*** Opening of Source material ***

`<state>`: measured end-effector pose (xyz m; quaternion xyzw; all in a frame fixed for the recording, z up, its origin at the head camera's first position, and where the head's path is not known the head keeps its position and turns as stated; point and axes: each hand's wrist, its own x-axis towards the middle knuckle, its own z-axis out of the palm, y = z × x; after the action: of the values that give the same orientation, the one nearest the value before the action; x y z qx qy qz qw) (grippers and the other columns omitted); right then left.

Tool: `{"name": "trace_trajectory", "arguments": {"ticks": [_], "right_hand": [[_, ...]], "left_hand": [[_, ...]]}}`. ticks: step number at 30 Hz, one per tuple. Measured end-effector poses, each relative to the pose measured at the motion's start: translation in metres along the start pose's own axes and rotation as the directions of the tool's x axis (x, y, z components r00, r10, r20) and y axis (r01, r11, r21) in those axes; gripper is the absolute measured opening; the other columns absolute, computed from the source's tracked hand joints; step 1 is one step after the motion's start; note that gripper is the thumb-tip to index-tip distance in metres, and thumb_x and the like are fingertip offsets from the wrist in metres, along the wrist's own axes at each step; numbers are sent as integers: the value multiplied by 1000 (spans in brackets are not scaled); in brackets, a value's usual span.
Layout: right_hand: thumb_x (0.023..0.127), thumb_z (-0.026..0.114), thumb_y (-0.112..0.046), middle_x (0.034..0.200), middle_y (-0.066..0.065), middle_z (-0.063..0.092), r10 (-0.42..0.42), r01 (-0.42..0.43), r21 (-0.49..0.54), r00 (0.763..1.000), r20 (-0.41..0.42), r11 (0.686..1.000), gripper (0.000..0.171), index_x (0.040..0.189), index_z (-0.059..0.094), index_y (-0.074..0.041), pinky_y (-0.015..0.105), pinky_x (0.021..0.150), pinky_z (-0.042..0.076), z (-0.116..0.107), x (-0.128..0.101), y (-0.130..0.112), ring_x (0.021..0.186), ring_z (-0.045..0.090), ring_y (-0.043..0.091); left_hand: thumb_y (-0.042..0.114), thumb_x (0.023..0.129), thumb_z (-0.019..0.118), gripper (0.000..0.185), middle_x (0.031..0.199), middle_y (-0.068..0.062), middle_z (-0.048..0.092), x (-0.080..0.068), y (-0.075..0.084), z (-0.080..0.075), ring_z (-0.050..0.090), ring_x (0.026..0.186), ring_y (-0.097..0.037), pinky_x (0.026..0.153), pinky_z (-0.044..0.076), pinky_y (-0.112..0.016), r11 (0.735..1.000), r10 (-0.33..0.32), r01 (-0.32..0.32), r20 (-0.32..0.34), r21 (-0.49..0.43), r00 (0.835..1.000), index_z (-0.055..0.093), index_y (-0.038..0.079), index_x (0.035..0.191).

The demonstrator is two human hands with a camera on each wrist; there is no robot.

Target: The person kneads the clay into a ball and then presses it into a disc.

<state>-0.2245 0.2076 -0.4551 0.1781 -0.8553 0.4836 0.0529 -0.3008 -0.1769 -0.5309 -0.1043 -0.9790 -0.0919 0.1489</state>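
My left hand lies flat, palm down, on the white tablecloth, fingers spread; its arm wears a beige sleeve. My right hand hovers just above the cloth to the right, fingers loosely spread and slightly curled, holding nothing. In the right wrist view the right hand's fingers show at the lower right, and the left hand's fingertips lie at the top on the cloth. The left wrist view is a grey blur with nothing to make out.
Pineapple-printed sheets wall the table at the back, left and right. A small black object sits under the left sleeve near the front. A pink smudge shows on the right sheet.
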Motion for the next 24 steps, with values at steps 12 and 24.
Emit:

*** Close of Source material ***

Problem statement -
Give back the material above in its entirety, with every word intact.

Output -
`<state>`: measured end-effector pose (xyz m; quaternion xyzw; all in a frame fixed for the recording, z up, its origin at the head camera's first position, and where the head's path is not known the head keeps its position and turns as stated; point and axes: each hand's wrist, its own x-axis towards the middle knuckle, its own z-axis out of the palm, y = z × x; after the action: of the values that give the same orientation, the one nearest the value before the action; x y z qx qy qz qw) (grippers and the other columns omitted); right then left.

Tool: `{"name": "trace_trajectory", "arguments": {"ticks": [_], "right_hand": [[_, ...]], "left_hand": [[_, ...]]}}`. ticks: step number at 30 Hz, one per tuple. Measured end-effector poses, each relative to the pose measured at the motion's start: translation in metres along the start pose's own axes and rotation as the directions of the tool's x axis (x, y, z components r00, r10, r20) and y axis (r01, r11, r21) in those axes; gripper is the absolute measured opening; the other columns absolute, computed from the source's tracked hand joints; step 1 is one step after the motion's start; note that gripper is the thumb-tip to index-tip distance in metres, and thumb_x and the like are fingertip offsets from the wrist in metres, along the wrist's own axes at each step; numbers are sent as integers: the value multiplied by 1000 (spans in brackets are not scaled); in brackets, a value's usual span.
Layout: right_hand: thumb_x (0.023..0.127), thumb_z (-0.026..0.114), thumb_y (-0.112..0.046), middle_x (0.034..0.200), middle_y (-0.066..0.065), middle_z (-0.063..0.092), r10 (-0.42..0.42), r01 (-0.42..0.43), r21 (-0.49..0.54), r00 (0.763..1.000), r20 (-0.41..0.42), r11 (0.686..1.000), gripper (0.000..0.171), index_x (0.040..0.189), index_z (-0.059..0.094), index_y (-0.074..0.041), pinky_y (-0.015..0.105), pinky_x (0.021..0.150), pinky_z (-0.042..0.076), z (-0.116..0.107), x (-0.128..0.101), y (-0.130..0.112), ring_x (0.021..0.186), ring_z (-0.045..0.090), ring_y (-0.043..0.091); left_hand: thumb_y (-0.042..0.114), thumb_x (0.023..0.129), thumb_z (-0.019..0.118), gripper (0.000..0.185), middle_x (0.031..0.199), middle_y (-0.068..0.062), middle_z (-0.048..0.092), x (-0.080..0.068), y (-0.075..0.084), z (-0.080..0.075), ring_z (-0.050..0.090), ring_x (0.026..0.186), ring_y (-0.097..0.037), pinky_x (0.026..0.153), pinky_z (-0.044..0.076), pinky_y (-0.112..0.016), r11 (0.735..1.000), r10 (-0.33..0.32), r01 (-0.32..0.32), r20 (-0.32..0.34), r21 (-0.49..0.43), r00 (0.835..1.000), index_z (-0.055..0.093), index_y (-0.038..0.079), index_x (0.035..0.191).

The demonstrator is two human hands with a camera on each wrist; there is no robot.

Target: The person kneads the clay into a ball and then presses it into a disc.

<state>-0.2245 0.2076 -0.4551 0.1781 -0.8553 0.4836 0.0529 -0.3008 -0.1769 -0.5309 -0.1043 -0.9790 -0.0919 0.1489</state>
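My left hand lies flat, palm down, on the white tablecloth, fingers spread; its arm wears a beige sleeve. My right hand hovers just above the cloth to the right, fingers loosely spread and slightly curled, holding nothing. In the right wrist view the right hand's fingers show at the lower right, and the left hand's fingertips lie at the top on the cloth. The left wrist view is a grey blur with nothing to make out.
Pineapple-printed sheets wall the table at the back, left and right. A small black object sits under the left sleeve near the front. A pink smudge shows on the right sheet.
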Motion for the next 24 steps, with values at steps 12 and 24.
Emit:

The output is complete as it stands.